Thursday, June 06, 2019

"Choosing The Dark"



Ridge-area novelist Brian Marshall has written a psychological coming-of-age story about life and death. "Choosing The Dark" (self-published, for Amazon Kindle) transports the reader to the early 80s in San Francisco. Punk is on the wane, hippie heaven a chimera, and a mysterious disease is taking lives in the gay community.

"Way back when, in Pleistocene times," the narrator remembers, "there were people who lived on the margins, people for whom having little, caring less, wasn’t an outcome, but a choice. A decision to live in the dark. To shout, and sneer, and flail away, burning at both ends. Love, as it turned out, wasn’t the answer, and so they’d tried something else. Something that tasted like Drano, and sounded like a scream."

This is the scene that attracts young Robert Walstein, finished with high school in Mill Valley, one of those "spoiled white kids from Marin," who yearns to escape the shadow of his mother Carol, a classical/modernist composer, from whom he is estranged. 

In the first half of the novel, "Learning To Live," Rob hooks up with the mysterious Annie and becomes the drummer for a band headed by Kurt, whose song lyrics are "crazy, nonsensical, completely left-field, but totally, totally right. Spilling from Kurt in this deep baritone, the sob of some lost soul. He is singing from hell, Rob suddenly knows. The place that he calls home."

The second half, "Learning To Die," is dominated by Sol Myers, an older gay man who becomes Rob's mentor, his guide to coping with death (ominously, Carol is diagnosed with breast cancer), who finds in Rob a kind of naive passion needing to embrace the truth about human mortality. 

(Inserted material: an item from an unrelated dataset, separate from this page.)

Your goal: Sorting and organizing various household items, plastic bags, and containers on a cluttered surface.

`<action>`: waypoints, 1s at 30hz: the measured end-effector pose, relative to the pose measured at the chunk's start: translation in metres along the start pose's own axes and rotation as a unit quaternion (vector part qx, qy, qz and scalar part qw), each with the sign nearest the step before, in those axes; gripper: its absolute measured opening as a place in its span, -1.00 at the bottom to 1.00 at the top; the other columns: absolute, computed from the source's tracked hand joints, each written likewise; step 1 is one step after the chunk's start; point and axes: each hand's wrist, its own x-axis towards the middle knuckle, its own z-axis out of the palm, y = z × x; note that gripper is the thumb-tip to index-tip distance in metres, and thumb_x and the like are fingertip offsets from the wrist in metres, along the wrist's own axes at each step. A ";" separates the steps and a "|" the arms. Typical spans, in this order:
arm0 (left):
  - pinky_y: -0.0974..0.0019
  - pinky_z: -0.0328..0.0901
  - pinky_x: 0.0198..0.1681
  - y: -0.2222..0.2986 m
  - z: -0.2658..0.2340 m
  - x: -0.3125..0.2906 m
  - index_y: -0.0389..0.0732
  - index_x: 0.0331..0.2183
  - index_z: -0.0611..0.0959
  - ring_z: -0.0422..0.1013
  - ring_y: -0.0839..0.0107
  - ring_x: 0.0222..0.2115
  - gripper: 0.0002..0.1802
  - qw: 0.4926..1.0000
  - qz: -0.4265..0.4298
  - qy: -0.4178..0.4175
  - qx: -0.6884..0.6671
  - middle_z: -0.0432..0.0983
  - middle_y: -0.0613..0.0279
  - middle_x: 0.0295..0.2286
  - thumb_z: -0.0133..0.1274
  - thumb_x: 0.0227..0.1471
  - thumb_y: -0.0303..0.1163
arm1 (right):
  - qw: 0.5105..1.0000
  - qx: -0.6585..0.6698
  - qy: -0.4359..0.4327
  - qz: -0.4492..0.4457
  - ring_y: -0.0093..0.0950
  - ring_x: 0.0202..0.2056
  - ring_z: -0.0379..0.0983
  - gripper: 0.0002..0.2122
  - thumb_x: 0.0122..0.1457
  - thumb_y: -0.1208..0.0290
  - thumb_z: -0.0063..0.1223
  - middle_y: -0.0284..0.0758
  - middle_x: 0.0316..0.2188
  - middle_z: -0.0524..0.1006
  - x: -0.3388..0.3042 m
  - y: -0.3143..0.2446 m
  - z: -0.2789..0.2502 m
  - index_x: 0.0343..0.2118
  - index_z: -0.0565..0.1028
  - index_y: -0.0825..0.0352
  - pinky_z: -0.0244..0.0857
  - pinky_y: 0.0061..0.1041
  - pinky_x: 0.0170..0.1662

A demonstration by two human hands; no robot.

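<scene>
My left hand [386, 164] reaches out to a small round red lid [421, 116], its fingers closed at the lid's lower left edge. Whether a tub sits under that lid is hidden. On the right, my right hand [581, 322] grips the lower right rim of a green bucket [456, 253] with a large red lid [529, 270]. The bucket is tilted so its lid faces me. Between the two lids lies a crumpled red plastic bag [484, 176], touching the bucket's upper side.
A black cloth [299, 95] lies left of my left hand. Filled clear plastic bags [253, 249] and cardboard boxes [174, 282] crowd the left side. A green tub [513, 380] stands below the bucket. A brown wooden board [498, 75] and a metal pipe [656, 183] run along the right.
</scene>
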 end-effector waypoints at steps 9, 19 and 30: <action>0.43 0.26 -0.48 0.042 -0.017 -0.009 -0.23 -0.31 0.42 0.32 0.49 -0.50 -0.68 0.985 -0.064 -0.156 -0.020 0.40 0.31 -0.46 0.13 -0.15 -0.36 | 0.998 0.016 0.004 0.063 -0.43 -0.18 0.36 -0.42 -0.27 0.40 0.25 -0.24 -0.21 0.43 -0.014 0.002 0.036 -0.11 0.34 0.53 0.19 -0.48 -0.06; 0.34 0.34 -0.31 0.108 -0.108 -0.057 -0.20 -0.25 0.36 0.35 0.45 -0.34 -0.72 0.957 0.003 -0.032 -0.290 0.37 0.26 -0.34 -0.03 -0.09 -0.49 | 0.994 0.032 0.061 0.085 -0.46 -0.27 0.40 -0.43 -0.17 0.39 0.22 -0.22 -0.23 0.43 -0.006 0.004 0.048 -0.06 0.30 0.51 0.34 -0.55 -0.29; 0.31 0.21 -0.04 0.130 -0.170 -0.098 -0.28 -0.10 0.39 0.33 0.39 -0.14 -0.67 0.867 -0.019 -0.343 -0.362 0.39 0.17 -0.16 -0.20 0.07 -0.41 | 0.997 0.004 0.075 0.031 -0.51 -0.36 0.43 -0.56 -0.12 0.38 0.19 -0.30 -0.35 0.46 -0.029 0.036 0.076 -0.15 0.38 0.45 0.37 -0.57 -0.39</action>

Rob feels ashamed of the one-time "raunchy, burlesque Marx Brothers number" that he dances with Sol, but he "knows instead that it’s Life. Dragging him round the dance floor. Wringing his body dry. Letting him know that, yes, he will die, but in the meantime there is this. A moment between being born and being buried. Don’t blink or you’ll miss it, fool."

Family reconciliation is possible, Marshall says in this deeply probing novel, but the cost may be beyond what you can imagine.